Забавно, что мозги современного человека забиты всякими ненужными или необязательными словами и понятиями ничуть не меньше, чем полки современного магазина — товарами. И у меня такое чувство, что больше всего в их захламлении поучаствовала философия. Очевидно, что «классовая борьба» гораздо больше нужна коммунистам, чем народу, точно так же, как и «бессознательное» необходимо прежде всего психоаналитикам, а не их пациентам. А уж об огромном количестве всевозможных терминов, понятий и категорий, порожденных философами для решения своих узкоспециальных и карьерных задач, и говорить нечего. Между тем многое из этого все равно попадает в широкий обиход. Стоит ли тогда среднестатистическому индивидууму тратить свое время на постижение смысла «деконструкции» или же «дискурса»? Мне почему-то кажется, что он вполне мог бы прожить и без них — как без «Спрайта» и «Сэвэн Апа».
***
Уже почти год я встречаю в окрестностях Невского старушку. Вся обвешана огромными полиэтиленовыми пакетами, в платке и одежде, состоящей из нескольких слоев всякого тряпья. Похоже, она постоянно таскает на себе всю свою утварь вне зависимости от времени года и погодных условий. Маленькая, сгорбленная, еле передвигается. Я натыкаюсь на нее в разных точках, по диаметру от Невского, а точнее, той его части, что ближе к Московскому вокзалу, иногда по несколько раз в день. Не человек, а улитка, несущая на себе свой домик. От обычных бомжей она отличается тем, что похожа не на алкоголичку, а скорее даже на интеллигентку, с огромным крючковатым носом, темными с проседью волосами и лицом, поросшим редкой щетиной. Иначе бы я вообще не обратила на нее внимания. После того как мамаша сообщила мне, что по линии деда у меня в роду были английские бароны Эйсмонды, один из которых играл на скрипке в Большом театре, я почему-то мысленно стала называть ее для себя баронессой: «баронессой фон Эйсмонд». Это имя, мне кажется, ей очень подходит. Сегодня я наконец-то дала ей пирожок.
***
так когда-то говорил Заратустра
Способность воспринимать прекрасное имеет так много общего со способностью понимать юмор, что порой кажется, будто человек, наделенный от природы одной из них, может вполне обойтись без другой. Но это не так. Любители трэша подобны блуждающим в темноте, в которую они погрузились в результате внезапно ослепившей их молнии и в поисках которой они теперь направляют свои стопы. Им кажется, что темнота вот-вот рассеется и они снова увидят спасительный свет. Но тьма уже никогда не исчезнет, так как она поселилась внутри них. Этот свет не ищут — он сам приходит к вам в дом. И только промелькнувшее в кадре хроники лицо Глазунова, присутствующего на концерте Петросяна, позволяет отдельным счастливцам, случайно забывшим выключить телевизор, по-настоящему приобщиться к таинству мировой гармонии. Если же теперь хотя бы мысленно представить себе Петросяна на выставке Глазунова, то это зрелище, вместе с только что погасшим на экране кадром, своей магической зеркальной симметрией способно пробудить в душе простого смертного по-настоящему священный ужас.

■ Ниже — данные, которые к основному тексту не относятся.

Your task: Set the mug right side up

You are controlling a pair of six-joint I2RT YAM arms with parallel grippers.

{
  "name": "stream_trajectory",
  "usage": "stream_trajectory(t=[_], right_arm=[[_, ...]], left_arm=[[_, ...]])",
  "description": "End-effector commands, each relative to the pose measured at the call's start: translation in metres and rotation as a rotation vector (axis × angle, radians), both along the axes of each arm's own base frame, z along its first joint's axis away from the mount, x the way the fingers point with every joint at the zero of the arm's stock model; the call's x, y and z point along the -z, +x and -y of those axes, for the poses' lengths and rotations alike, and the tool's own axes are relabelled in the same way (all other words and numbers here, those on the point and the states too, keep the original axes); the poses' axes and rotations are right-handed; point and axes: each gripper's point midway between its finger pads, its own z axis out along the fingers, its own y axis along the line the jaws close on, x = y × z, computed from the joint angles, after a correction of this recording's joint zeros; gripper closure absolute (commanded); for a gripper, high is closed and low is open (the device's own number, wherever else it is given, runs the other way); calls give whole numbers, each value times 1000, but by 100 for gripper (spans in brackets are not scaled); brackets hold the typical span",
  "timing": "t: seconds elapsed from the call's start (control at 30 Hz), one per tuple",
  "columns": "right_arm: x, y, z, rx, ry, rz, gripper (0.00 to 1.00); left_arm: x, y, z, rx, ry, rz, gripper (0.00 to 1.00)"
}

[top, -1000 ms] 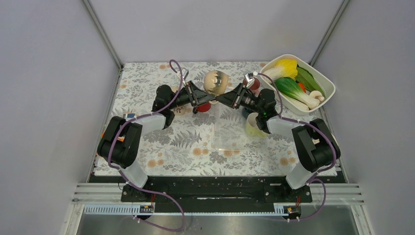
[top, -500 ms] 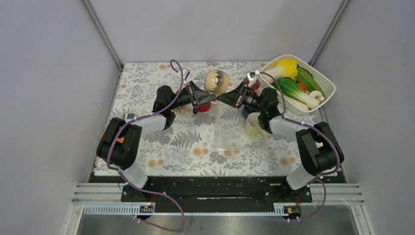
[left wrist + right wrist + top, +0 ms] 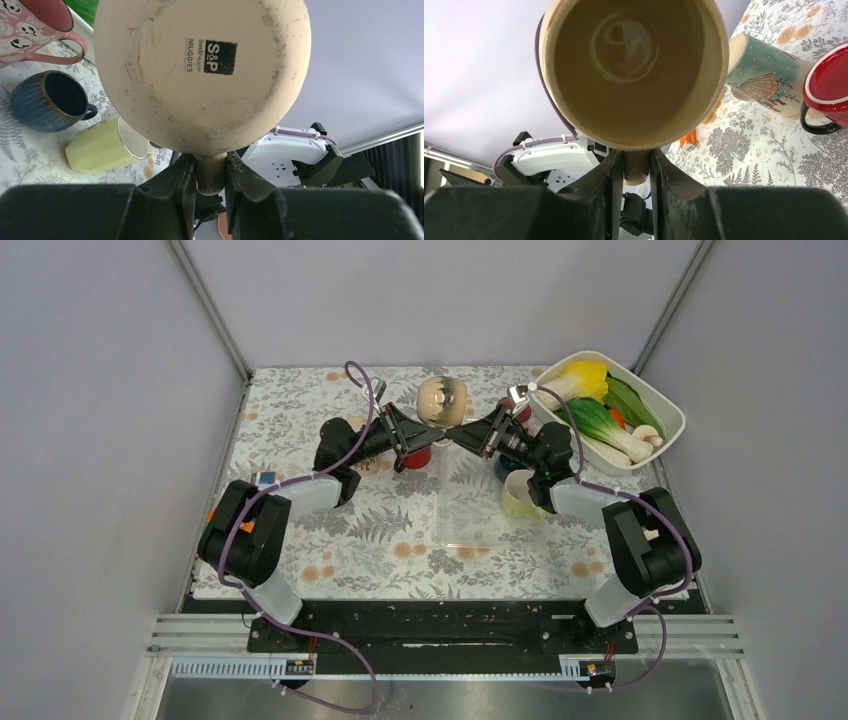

Ибо что это, как не случайно сложившиеся в одно осколки древней амфоры, некогда называвшиеся высокопарным словом «символ»? И это, действительно, он: символ абсолютной неполноты — красоты, начисто лишенной какого бы то ни было веселья, и веселья, лишенного малейших проблесков красоты. Взаимное притяжение этих случайных образов настолько велико, что их уже практически невозможно представить друг без друга. Кажется, они должны вот-вот соединиться, образовав некогда распавшийся на два черепка сосуд, являющийся на самом деле таинственным яйцом, из которого легкой волшебной походкой и выходит в этот мир Сверхчеловек.